» **Problem requirements**
Go line by line through the records below. Copy whichever lines contain the string "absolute".

*** Material provided ***

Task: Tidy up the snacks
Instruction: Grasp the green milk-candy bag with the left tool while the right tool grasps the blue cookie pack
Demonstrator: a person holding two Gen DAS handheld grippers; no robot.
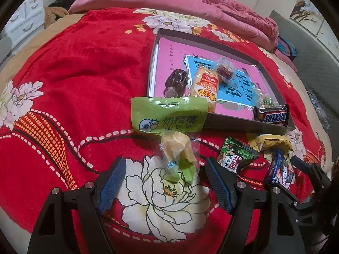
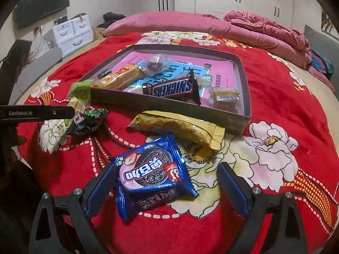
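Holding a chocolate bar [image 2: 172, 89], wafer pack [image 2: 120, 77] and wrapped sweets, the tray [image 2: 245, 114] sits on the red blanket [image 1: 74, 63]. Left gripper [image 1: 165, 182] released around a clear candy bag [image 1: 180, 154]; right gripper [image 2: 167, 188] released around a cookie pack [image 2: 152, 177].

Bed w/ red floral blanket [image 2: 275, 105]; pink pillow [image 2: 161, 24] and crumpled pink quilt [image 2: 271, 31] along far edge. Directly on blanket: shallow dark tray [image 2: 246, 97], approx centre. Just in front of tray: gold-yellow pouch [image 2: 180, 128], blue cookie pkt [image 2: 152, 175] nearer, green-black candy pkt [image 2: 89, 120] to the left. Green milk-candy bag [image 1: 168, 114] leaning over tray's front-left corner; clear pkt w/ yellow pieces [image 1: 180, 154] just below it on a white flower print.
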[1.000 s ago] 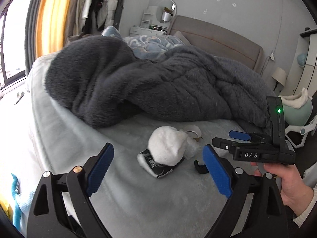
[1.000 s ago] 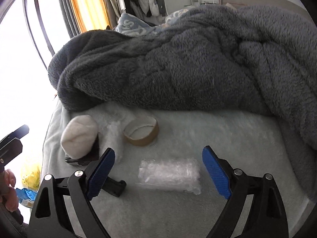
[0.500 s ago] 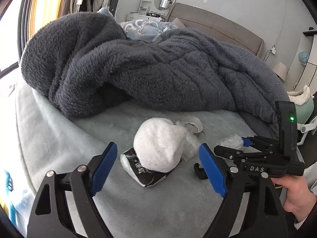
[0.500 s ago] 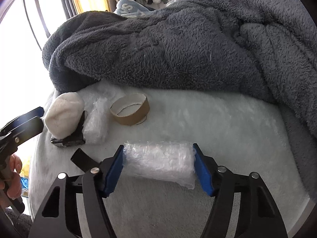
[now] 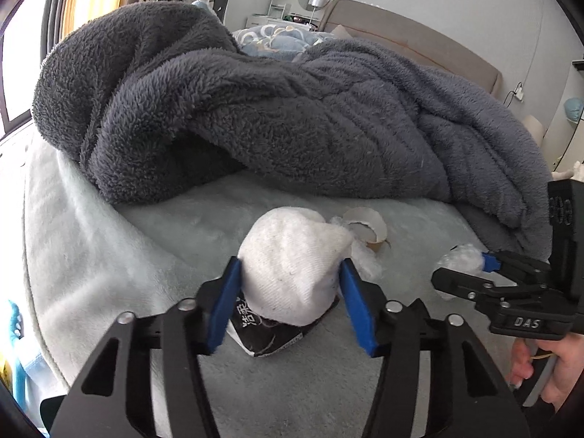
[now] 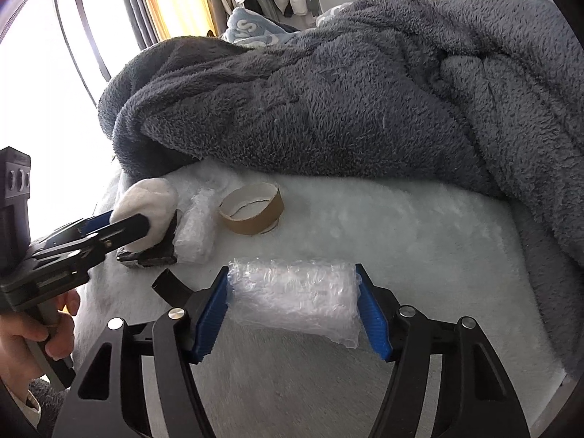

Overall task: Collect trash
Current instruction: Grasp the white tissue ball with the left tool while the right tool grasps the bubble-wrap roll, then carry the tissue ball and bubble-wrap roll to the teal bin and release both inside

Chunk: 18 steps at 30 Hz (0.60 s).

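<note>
My left gripper (image 5: 290, 284) is shut on a white cloth ball (image 5: 292, 266) that rests on a black printed wrapper (image 5: 262, 332) on the pale bed cover. My right gripper (image 6: 292, 303) is shut on a roll of clear bubble wrap (image 6: 292, 299) lying on the bed. The left gripper on the ball also shows in the right wrist view (image 6: 124, 224). The right gripper with its bubble wrap shows in the left wrist view (image 5: 471, 266). A cardboard tape core (image 6: 252, 210) and a second small bubble wrap piece (image 6: 195, 226) lie between them.
A thick dark grey blanket (image 5: 292, 116) is heaped across the bed behind the trash. A small black plastic piece (image 6: 171, 284) lies by the right gripper's left finger. The bed edge drops off at the left (image 5: 36, 292). A headboard (image 5: 419, 47) stands far back.
Both grippers moved forward and closed: the left onto the white cloth ball, the right onto the bubble wrap roll. A second ago both were open and short of them.
</note>
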Tool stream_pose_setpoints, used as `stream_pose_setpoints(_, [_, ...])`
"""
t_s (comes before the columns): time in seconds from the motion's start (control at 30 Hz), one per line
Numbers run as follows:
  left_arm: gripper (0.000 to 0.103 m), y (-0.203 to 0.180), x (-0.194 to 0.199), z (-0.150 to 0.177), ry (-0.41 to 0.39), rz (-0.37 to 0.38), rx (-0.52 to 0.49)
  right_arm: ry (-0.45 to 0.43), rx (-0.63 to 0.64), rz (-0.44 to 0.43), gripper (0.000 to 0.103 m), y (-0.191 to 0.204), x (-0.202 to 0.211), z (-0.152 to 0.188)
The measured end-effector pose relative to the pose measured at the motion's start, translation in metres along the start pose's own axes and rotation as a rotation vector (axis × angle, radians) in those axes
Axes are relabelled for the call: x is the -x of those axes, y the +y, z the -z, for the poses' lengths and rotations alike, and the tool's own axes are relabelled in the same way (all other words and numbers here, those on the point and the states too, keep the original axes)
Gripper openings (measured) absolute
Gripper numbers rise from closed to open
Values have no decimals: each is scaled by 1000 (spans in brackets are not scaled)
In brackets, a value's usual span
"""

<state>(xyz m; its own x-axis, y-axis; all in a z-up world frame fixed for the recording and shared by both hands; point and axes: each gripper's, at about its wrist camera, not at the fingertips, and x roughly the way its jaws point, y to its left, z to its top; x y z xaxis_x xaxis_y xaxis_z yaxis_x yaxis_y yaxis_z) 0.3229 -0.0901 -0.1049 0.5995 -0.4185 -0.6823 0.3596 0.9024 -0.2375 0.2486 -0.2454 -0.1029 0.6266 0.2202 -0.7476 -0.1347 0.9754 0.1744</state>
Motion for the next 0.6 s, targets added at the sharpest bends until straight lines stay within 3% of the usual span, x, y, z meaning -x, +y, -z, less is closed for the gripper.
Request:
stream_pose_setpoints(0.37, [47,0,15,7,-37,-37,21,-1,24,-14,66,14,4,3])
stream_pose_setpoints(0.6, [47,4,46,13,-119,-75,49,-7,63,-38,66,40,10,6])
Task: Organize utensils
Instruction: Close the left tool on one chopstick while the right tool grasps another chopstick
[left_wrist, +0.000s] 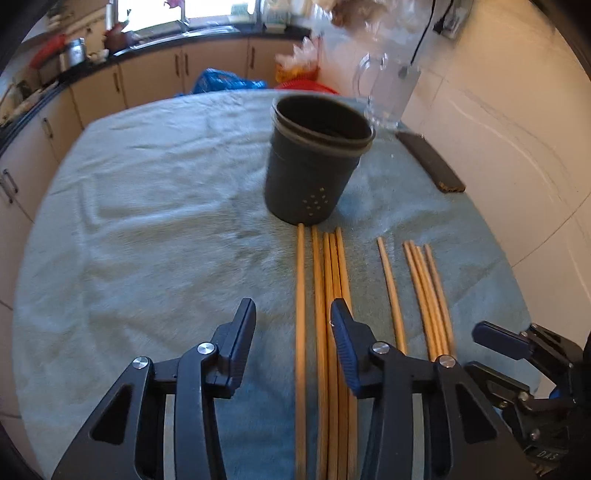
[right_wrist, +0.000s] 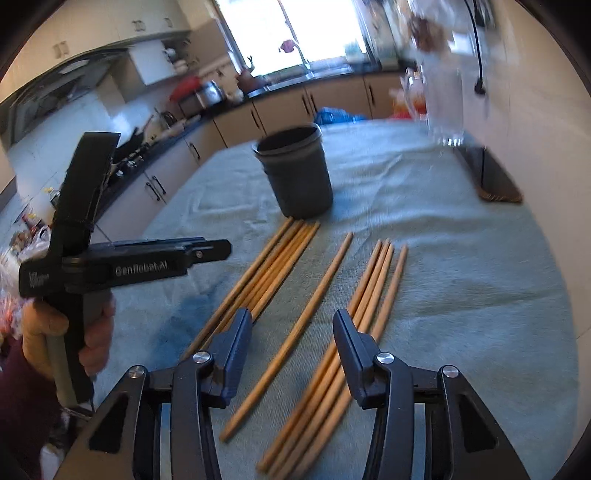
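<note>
A dark grey utensil holder (left_wrist: 314, 162) (right_wrist: 299, 173) stands upright on the cloth. In front of it lie wooden chopsticks: a left bundle (left_wrist: 325, 295) (right_wrist: 266, 273), a single stick (left_wrist: 391, 291) (right_wrist: 306, 314) and a right bundle (left_wrist: 428, 295) (right_wrist: 354, 332). My left gripper (left_wrist: 293, 310) is open over the left bundle's near end, with one stick showing in the gap and the pads clear of it. My right gripper (right_wrist: 291, 321) is open, and the single stick shows between its fingers, untouched. Each gripper also appears in the other's view, the right gripper (left_wrist: 474, 349) and the left gripper (right_wrist: 221, 249).
A pale teal cloth (left_wrist: 147, 184) covers the table. A clear glass jug (left_wrist: 384, 88) and a dark flat case (left_wrist: 432, 162) sit at the back right by the white wall. A hand (right_wrist: 48, 332) holds the left tool. Kitchen cabinets run behind.
</note>
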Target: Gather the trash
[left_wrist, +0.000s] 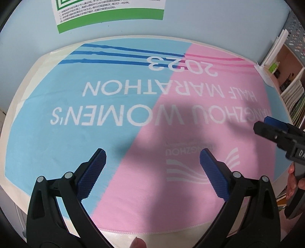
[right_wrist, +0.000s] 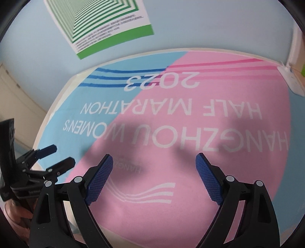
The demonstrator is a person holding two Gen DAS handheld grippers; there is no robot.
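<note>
I hold both grippers over the cloth (left_wrist: pixel 118 122) on the bench: left gripper (left_wrist: pixel 152 162) with fingers wide and empty, right gripper (right_wrist: pixel 154 167) likewise wide and empty. A poster (right_wrist: pixel 106 24) fills the upper left. I see no trash.

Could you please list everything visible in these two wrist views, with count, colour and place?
Marathon towel: one, light blue and pink with white lettering, spread flat over the table.
Table: one, cream, edges showing around the towel.
Poster: one, white with green stripes, on the pale blue wall behind.
Shelf unit: one, white, at the right, holding books or papers.
No trash shows in either view.
Left gripper: one, black with blue pads, open above the towel.
Right gripper: one, black with blue pads, open above the towel.
Hand: one, on the right gripper's handle.
</note>
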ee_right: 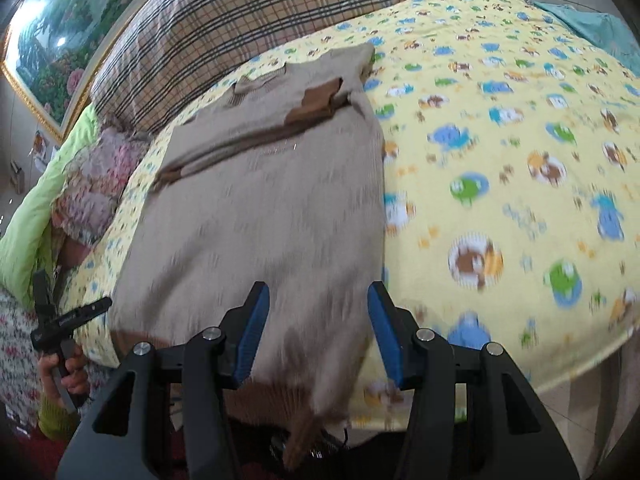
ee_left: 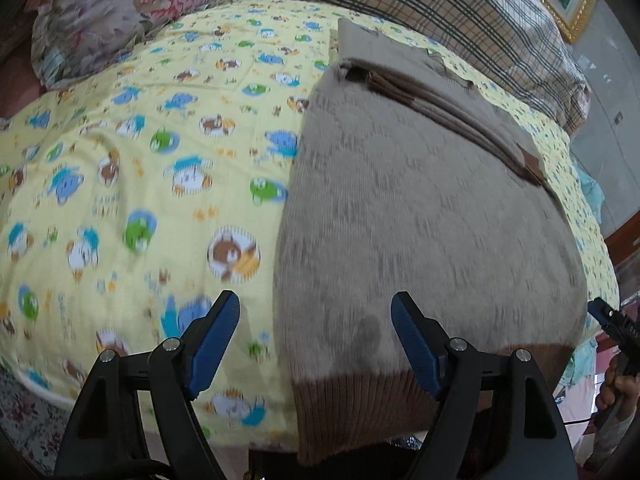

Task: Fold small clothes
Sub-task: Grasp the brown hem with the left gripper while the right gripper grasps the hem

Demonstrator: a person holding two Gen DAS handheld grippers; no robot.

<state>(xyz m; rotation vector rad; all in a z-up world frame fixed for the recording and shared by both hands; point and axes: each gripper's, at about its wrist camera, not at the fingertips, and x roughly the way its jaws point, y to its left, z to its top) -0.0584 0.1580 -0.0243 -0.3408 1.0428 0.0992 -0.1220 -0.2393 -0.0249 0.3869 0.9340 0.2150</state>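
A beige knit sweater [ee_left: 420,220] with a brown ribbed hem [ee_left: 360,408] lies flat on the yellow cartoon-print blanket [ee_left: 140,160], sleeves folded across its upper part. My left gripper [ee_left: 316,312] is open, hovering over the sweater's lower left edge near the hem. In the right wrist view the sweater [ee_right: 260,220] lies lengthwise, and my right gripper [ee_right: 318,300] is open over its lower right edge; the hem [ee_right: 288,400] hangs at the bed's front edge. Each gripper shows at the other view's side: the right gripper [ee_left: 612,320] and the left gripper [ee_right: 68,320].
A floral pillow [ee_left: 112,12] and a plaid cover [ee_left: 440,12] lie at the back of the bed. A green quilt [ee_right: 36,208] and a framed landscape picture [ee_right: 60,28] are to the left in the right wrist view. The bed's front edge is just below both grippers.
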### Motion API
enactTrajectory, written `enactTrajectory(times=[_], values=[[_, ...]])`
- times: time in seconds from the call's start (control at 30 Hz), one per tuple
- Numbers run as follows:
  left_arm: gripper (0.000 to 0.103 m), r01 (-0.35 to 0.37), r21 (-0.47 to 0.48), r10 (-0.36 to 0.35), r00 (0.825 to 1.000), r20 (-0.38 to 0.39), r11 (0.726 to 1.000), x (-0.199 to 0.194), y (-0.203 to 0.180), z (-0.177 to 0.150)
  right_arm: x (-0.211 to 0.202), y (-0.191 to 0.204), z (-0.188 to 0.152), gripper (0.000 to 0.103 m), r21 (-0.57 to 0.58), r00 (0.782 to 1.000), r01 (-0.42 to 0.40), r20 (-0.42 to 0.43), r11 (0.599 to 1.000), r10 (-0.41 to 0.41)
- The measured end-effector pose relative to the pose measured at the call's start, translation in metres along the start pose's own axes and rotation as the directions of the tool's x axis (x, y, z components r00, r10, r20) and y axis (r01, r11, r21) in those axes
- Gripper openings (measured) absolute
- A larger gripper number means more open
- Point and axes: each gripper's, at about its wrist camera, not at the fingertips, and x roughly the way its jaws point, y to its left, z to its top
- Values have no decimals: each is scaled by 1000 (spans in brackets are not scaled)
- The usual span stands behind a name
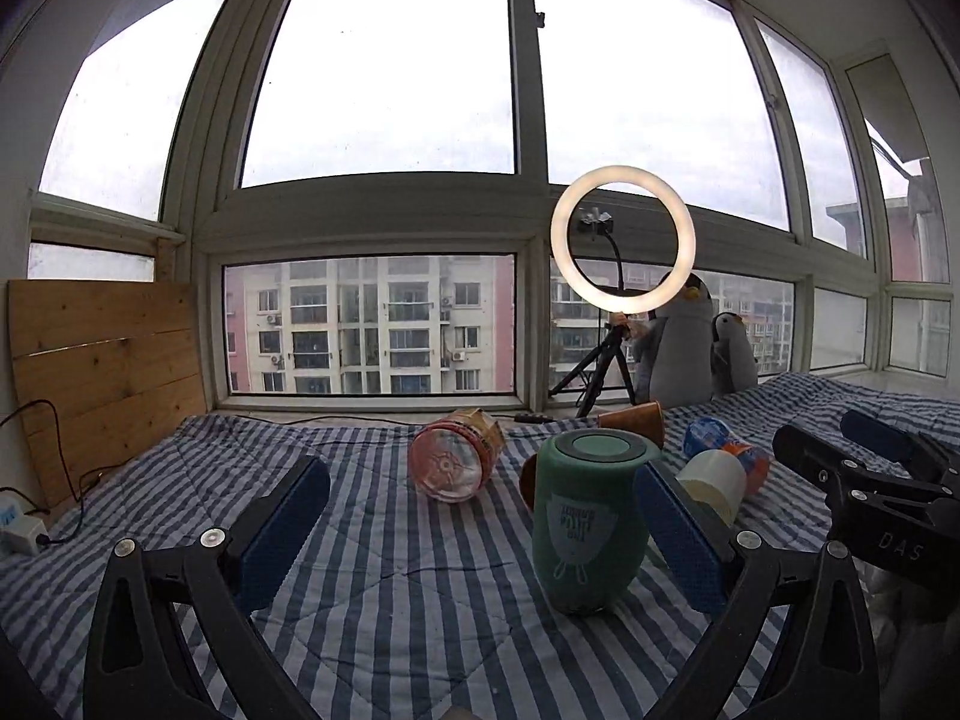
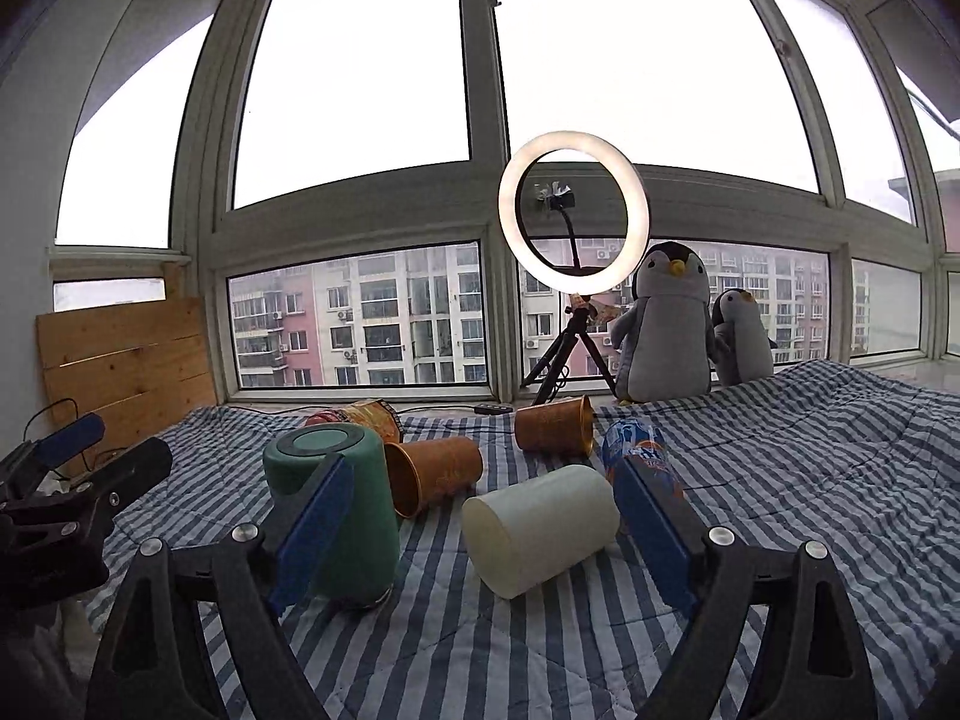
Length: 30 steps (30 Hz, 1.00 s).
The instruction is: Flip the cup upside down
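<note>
Green cup [image 1: 591, 519]: stood upside down on the striped bed cover [image 1: 384, 588], flat base ring uppermost; matte cylinder with rounded shoulders; pale print on its side ran inverted and could not be read.
Left gripper [image 1: 474, 531]: spread wide, holding nothing; cup stood between its blue pads, close beside the right-hand one.
Right gripper [image 2: 480, 519]: spread wide, holding nothing; a smooth cream cup [image 2: 540, 528] lay on its side between the pads.
Writing: "DAS" showed on the right gripper's black body, only in the left view.
Right view only: two ribbed copper cups [image 2: 435, 471] on their sides lay fully visible; blue-orange drink can [image 2: 639, 450], label unreadable.
Left view only: clear pink-tinted jar [image 1: 456, 456] showed its ribbed bottom.
Behind: ring light [image 2: 573, 210] on tripod, two plush penguins [image 2: 666, 330], wooden board [image 1: 108, 360].
</note>
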Motion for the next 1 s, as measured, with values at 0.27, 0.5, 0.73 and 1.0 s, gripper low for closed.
enactTrajectory(times=[0.27,0.5,0.73,1.0], values=[[103,-17,30,17,1000,13,999,-1,-6,-7,-7,2,-1,86,-10,998,43,49,999,-43],[103,-30,52,29,999,30,998,-6,-9,-8,-11,5,-3,90,-21,997,48,64,999,-47],[103,-40,42,39,998,43,998,-10,-6,-9,-11,3,-4,90,-19,997,47,65,999,-46],[103,-40,38,38,999,38,998,-9,-4,-9,-10,1,-3,93,-19,997,46,63,999,-44]])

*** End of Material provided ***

» **Worked solution**
Gripper openings (measured) absolute
- Gripper openings (measured) absolute

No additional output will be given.